A reader perusing Redfin is a bit shocked to come across the reported sale of 2323 Hyde Street for $9,000,000 two weeks ago, a nearly 9,000 square foot Russian Hill home that was listed for $18,700,000 for most of last year.

The least expensive of three big San Francisco properties accumulated by the Sperlings of University of Phoenix fame and fortune over the past decade, 2323 Hyde Street had been purchased by Peter and Stephanie Sperling in 2003. The home had been listed for $15,000,000 at the time.

And while we can’t confirm the exact purchase price in 2003, we will note a $15,420,495 tax assessed value in 2009 which would suggest a price around $14 million.

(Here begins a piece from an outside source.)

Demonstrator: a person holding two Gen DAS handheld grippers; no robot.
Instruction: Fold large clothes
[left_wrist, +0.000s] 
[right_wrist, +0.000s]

So was it really a $5,000,000 and 36 percent drop in value for the Hyde Street house as reported? Yes and no. While 2323 Hyde did in fact sell for $9,000,000 this past November with $225,000 in transfer taxes paid, the buyers were John and Peter Sperling, the co-trustees of a John Sperling Irrevocable Trust. We don’t believe their offer was countered.

Keep in mind that the difference between a $14,000,000 and $9,000,000 tax basis would be about $60,000 a year and transfer taxes for properties valued over $5 million in San Francisco increased at the beginning of this year with the passage of Proposition N.

40 thoughts on “Behind The Sperling’s Shocking “Sale” Of 2323 Hyde For $9,000,000”
  1. The assessment value should stay at $15M+ for obvious fraud, for one thing.
    By the way, I get a little under $13.7M when adjusted by 2% for 6 years.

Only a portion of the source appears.